Roma, 26 ott – Durissima da digerire, ma la storia è un fluido continuo in cui i problemi generano le loro soluzioni oppure le escludono, e il puzzle israeliano-palestinese sembra l’ennesima conferma. Un conflitto che dura dalla metà del secolo scorso, in vie ufficiali o meno, in un territorio già di per sé frastagliato. Ci sono due ragioni per cui la soluzione dei “due Stati”, caldeggiata – non con chissà quale originalità – anche dal premier Giorgia Meloni sembra più una chimera che una realtà plausibile. La prima è geografica e la seconda riguarda Israele.
I “due Stati”: l’ostacolo geografico
Il territorio conteso in cui si trovano a convivere in modo pasticciato israeliani e palestinesi è già di per sé un puzzle, come dicevamo sopra. Un lembo di terra che affaccia sulla costa in cui prima c’è la Striscia di Gaza, poi un territorio a controllo stretto israeliano e infine la ancora più pasticciatissima Cisgiordania, tra occupazioni israeliane e arabi costretti a subirla, con tutte le conseguenze che conosciamo. In mezzo, Gerusalemme, nella testa degli israeliani – e solo della loro – capitale ma di fatto distante da esserlo in favore di Tel Aviv. Eventuali due Stati dovrebbero giocoforza avere conformazioni territoriali alternate, tra Gaza, Israele e la Cisgiordania eventualmente disimpegnata da Israele. Questo ammesso e non concesso – facendo fantapolitica – che quest’ultima si impegni mai un giorno ad abbandonare ciò che non le appartiene. Ma la storia degli Accordi di Oslo – diciamolo, comunque una soluzione arzigogolata, tra zona A, B e C previste nella nuova mappatura dell’area – non è confortante.
La storica ostilità di Israele
La seconda ragione, forse prioritaria se si bada agli effetti immediati, riguarda la storia di Israele: delle eccezioni ci interessa poco, come ci interessa poco degli israeliani favorevoli a una soluzione che metta una volta per tutte da parte questo conflitto sanguinoso. Ciò che recepiamo è il “risultato” del “gruppo Israele” in quanto comunità politica, sociale, nazionale sulla questione che preme più di tutti: la nascita di un concreto Stato palestinese. E il “risultato” di questa sintesi in cui navigheranno miriadi di eccezioni di cui – lo ripeto – ci interessa il giusto, ovvero zero, è solo uno: Israele non vuole la costituzione di uno Stato palestinese. Non ha mai dimostrato di volerlo, non ha mai dimostrato di accettarlo. L’unica volta in cui un suo leader – Yitzhak Rabin, che a questo punto possiamo identificare quanto “illuminato”, in quanto isolato dal contesto generale che è sempre andato in direzioni diametralmente opposte – ha dimostrato di perseguire realmente uno scopo simile, è stato ammazzato dai suoi stessi connazionali.
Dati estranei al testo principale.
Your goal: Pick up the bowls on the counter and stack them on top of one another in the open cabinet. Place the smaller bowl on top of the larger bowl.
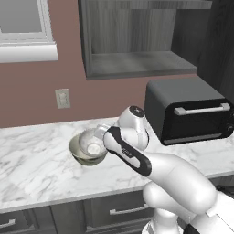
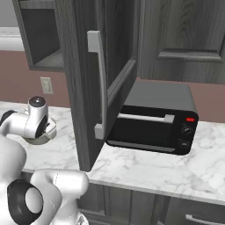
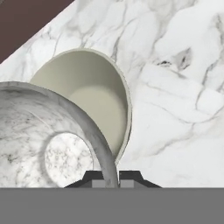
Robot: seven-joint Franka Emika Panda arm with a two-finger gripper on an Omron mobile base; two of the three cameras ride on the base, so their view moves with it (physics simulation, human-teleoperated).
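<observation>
The larger bowl [image 1: 77, 153], olive-beige with a cream inside [image 3: 87, 100], sits on the white marble counter [image 1: 36, 155]. Just above it hangs the smaller bowl [image 1: 91, 144], translucent whitish-grey and overlapping the big bowl's mouth; whether the two touch I cannot tell. My gripper [image 3: 111, 179] is shut on the near rim of the smaller bowl [image 3: 39, 131], one fingertip on each side of the wall. In the left base view the gripper [image 1: 99, 136] sits at the bowl's right edge, partly behind my wrist. The open cabinet [image 1: 137, 64] is up on the wall behind.
A black toaster oven [image 1: 189, 112] stands on the counter to the right, under the cabinet. The swung-open cabinet door [image 2: 101, 79] hangs in front of it in the right base view. A wall outlet [image 1: 62, 98] and a window sill [image 1: 27, 51] are at left.
</observation>
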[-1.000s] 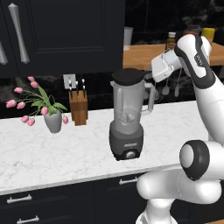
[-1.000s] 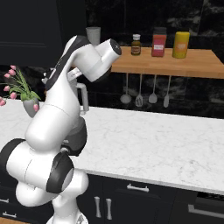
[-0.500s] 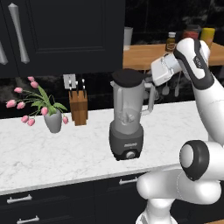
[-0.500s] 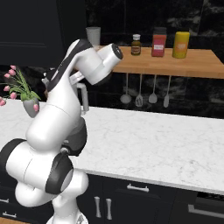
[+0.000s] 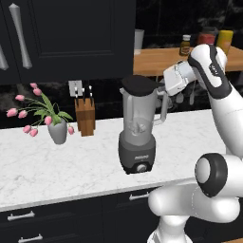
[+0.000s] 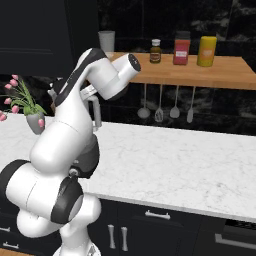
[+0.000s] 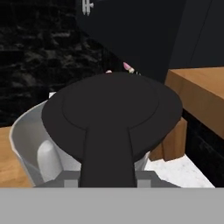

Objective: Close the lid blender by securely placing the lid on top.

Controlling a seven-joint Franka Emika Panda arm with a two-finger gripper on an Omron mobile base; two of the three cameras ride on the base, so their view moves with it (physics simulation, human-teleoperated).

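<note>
Hand view: gripper (image 7: 107,183) pinched on lid (image 7: 111,118) tab over blender (image 5: 138,128); left base view — vase (image 5: 58,131), knife block (image 5: 85,116).

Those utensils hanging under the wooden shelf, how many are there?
4, side by side in a row below the wooden shelf: first utensil, second utensil, third utensil, fourth utensil. The arm may hide more further left.

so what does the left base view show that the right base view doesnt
Left base view alone: the blender with the black lid on its jar, the end effector shut on the lid's tab, and a knife block. Right base view alone: utensils hanging under the shelf. Both share the marble counter, the vase of pink tulips and the jars on the shelf.
</note>
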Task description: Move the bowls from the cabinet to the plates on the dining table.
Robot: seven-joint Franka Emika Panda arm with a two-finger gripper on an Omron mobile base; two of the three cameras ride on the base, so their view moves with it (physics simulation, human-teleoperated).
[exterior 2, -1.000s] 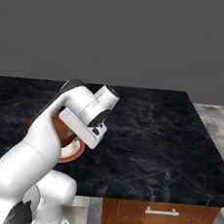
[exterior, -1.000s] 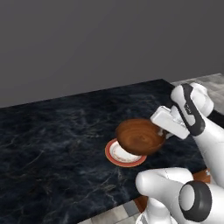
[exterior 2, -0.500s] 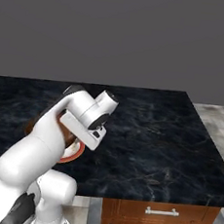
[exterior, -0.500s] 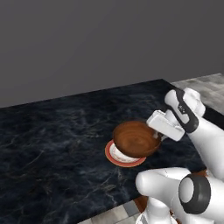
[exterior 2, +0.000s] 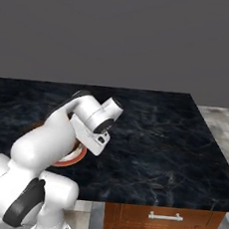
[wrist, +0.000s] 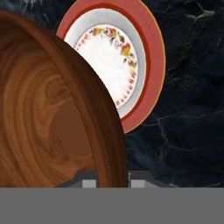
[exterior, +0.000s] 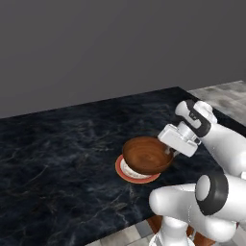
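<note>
A dark brown wood-grained bowl [exterior: 146,155] hangs just above the orange-red-rimmed plate [exterior: 126,171] on the black marbled dining table [exterior: 57,163]. My gripper [exterior: 170,151] is shut on the bowl's right rim. In the hand view the bowl [wrist: 48,113] fills the left side, its rim clamped at my gripper [wrist: 113,180], with the plate [wrist: 118,57] and its white flowered centre behind it. In the right base view my arm hides the bowl; only a sliver of the plate [exterior 2: 74,158] shows. The cabinet is out of view.
The table's near edge runs along the bottom of both base views, with a wooden drawer front [exterior 2: 167,222] and silver handle below it. Grey tiled floor [exterior 2: 225,123] lies to the right. A plain grey wall stands behind the table.
The bowl, still gripped, has come lower and slightly left over the plate. The arm has bent down with it. Nothing else has moved.
</note>
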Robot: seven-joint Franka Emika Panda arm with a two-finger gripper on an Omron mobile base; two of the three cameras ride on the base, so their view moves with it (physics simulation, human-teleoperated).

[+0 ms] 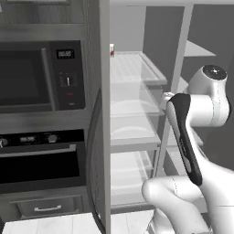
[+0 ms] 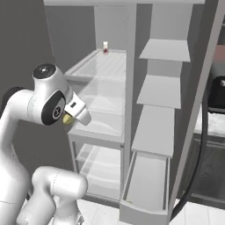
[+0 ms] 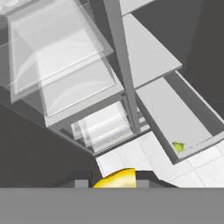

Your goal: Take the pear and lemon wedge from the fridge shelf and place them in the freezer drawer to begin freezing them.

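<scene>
Left base view — arm folded in front of the open fridge; fridge shelf (image 1: 132, 68) bare but for a small jar (image 1: 112, 50).

Right base view — end effector (image 2: 68, 118) pinching the lemon wedge (image 2: 67, 119), level with the bins.

Hand view — pear (image 3: 178, 147) already in the freezer drawer (image 3: 175, 114). Second carry underway, it seems; next move calls for lowering over the drawer and releasing.

arm shell: glossy white, rounded tube links | joints: dark grey-black round end caps, small light mark at centre | forearm: long black strip along white casing | wrist: small white block, dark square mark | base: bulbous white housing
</scene>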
E la classe dirigente israeliana – parole vuote a parte – non ha mai dimostrato concretamente di voler proseguire nella sua opera. Ora, il ragionamento è elementare: se una delle due parti non ha alcuna intenzione – pur detenendo un potere effettivo decisamente maggiore della controparte – di realizzare ciò che sarebbe necessario allo scopo (che poi si traduce nell’unica questione: abbandonare immediatamente i territori occupati e lasciarli agli abitanti del posto), tutto ciò che se ne può dedurre è la sua genetica ostilità alla realizzazione. Come se ne esce? Bella domanda. Che la creazione dello Stato di Israele nel 1948 sia ormai irreversibile è un altro ragionamento che ci può stare (come a dire, ormai il pasticcio è stato fatto). Si potrebbe iniziare a riflettere sul fatto che anche il resto, a quanto pare, non abbia mai mostrato possibilità di sviluppo diverso, se non uno facilmente deducibile: l’intenzione israleiana – che non verrà mai esplicitata con le parole, ovviamente – di eliminare fisicamente il “problema palestinese” e di impadronirsi di tutta la zona.